** WHAT IS NEEDED **
Copy precisely the first line of the material below and every later line, stopping with the line that contains "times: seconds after".

** INFORMATION SUPPLIED **
- - -
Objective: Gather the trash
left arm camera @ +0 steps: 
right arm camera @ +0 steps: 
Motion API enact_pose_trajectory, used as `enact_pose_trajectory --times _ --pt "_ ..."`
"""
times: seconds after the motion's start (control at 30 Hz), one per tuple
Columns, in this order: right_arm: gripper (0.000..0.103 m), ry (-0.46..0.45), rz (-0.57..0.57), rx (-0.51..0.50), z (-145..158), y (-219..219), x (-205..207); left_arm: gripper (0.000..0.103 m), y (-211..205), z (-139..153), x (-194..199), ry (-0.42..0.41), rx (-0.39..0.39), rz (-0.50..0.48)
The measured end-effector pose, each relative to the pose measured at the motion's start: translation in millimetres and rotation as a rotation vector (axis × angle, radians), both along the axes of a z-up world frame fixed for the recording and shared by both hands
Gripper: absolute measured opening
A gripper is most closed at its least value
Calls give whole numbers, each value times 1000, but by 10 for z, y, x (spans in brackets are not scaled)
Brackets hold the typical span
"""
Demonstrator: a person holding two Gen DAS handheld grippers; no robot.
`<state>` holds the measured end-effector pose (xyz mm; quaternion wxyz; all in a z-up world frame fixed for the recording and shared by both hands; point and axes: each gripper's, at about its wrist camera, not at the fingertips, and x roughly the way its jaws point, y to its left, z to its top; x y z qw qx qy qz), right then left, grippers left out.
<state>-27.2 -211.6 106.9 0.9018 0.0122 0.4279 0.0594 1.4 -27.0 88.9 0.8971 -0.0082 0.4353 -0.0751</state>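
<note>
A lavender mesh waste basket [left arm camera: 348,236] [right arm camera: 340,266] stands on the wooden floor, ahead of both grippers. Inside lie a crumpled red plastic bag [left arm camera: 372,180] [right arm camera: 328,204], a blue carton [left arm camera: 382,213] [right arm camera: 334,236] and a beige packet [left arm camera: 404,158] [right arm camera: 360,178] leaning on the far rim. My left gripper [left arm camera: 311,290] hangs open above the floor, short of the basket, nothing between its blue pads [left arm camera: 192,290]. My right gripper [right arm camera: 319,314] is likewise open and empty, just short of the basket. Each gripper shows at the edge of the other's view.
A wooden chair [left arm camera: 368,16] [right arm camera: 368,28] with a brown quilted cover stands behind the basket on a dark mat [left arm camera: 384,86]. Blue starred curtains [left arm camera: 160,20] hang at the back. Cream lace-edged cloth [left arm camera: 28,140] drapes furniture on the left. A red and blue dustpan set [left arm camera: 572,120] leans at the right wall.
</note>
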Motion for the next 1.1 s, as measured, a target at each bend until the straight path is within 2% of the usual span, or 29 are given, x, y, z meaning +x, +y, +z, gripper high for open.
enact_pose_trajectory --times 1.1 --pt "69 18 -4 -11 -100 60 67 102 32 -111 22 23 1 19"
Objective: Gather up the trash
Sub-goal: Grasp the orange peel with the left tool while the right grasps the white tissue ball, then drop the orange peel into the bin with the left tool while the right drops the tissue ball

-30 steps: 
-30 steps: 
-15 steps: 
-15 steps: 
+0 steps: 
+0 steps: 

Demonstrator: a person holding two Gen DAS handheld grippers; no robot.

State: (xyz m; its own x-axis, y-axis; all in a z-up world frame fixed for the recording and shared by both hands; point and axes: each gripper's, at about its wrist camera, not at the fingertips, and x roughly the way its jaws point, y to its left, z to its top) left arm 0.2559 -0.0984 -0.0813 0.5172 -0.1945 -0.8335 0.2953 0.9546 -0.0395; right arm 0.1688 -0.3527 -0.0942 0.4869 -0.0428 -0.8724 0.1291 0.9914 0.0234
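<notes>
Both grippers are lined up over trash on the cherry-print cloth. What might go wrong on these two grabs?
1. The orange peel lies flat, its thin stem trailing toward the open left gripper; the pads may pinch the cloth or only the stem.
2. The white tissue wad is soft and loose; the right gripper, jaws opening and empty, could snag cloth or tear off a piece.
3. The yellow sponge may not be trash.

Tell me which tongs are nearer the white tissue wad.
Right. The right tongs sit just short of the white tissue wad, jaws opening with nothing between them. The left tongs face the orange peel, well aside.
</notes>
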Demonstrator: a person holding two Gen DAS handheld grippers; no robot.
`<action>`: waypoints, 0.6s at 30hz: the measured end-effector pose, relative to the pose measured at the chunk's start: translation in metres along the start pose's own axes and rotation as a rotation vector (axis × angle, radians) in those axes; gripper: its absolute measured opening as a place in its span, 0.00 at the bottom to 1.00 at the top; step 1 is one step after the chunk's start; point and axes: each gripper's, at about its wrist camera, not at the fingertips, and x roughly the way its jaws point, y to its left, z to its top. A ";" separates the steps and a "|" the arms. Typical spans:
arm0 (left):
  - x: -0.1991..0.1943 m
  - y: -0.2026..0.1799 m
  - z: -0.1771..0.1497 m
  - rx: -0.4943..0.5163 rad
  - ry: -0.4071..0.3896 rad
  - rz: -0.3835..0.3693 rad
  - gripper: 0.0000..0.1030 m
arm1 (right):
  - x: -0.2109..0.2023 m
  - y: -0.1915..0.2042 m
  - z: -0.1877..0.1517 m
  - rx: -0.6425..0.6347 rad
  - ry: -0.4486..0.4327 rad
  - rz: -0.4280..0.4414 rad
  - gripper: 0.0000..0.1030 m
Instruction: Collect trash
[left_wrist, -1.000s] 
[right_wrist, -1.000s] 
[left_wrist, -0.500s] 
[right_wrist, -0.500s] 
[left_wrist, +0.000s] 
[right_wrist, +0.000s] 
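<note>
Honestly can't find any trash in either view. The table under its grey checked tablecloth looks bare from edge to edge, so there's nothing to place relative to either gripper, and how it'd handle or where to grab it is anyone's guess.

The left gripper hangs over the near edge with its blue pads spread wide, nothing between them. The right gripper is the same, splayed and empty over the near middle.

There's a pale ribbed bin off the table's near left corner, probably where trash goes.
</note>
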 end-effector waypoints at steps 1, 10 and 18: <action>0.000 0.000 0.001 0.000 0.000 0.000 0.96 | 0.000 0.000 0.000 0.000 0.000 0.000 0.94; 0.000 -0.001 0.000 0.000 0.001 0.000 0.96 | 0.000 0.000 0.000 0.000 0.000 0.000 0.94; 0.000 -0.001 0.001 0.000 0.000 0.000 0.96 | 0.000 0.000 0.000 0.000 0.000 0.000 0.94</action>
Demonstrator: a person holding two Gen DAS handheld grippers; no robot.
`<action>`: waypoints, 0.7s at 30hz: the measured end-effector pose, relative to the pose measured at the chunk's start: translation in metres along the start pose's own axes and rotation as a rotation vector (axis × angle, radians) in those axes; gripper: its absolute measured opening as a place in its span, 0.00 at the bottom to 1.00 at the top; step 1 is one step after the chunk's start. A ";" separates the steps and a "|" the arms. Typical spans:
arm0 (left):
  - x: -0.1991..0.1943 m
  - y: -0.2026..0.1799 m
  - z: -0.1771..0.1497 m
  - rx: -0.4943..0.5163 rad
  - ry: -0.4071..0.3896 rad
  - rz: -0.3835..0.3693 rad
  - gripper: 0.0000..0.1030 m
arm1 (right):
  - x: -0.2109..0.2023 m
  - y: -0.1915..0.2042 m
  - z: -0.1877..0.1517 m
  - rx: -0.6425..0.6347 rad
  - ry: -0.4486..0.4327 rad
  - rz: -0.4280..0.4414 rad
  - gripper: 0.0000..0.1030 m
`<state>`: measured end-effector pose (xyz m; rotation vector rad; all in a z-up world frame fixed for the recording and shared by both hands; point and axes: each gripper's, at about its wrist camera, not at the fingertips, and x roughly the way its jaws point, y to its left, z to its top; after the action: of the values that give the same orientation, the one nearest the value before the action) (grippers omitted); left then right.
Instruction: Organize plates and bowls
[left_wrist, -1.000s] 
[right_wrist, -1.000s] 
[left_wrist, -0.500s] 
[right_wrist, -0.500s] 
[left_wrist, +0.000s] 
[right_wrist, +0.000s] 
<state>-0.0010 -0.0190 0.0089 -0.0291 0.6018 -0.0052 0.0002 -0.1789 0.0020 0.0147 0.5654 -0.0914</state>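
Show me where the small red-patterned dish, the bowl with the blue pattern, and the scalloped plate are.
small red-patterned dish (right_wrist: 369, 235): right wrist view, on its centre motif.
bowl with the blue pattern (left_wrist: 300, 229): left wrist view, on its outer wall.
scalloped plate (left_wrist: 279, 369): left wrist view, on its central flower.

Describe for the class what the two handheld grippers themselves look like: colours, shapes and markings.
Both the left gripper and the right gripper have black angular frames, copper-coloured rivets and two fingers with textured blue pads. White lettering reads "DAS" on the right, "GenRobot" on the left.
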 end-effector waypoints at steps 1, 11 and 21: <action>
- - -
** ANSWER AREA **
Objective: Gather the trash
left arm camera @ +0 steps: 
right arm camera @ +0 steps: 
Motion API enact_pose_trajectory, used as `enact_pose_trajectory --times _ --pt "_ ..."`
"""
times: seconds after the motion's start (control at 30 Hz), one per tuple

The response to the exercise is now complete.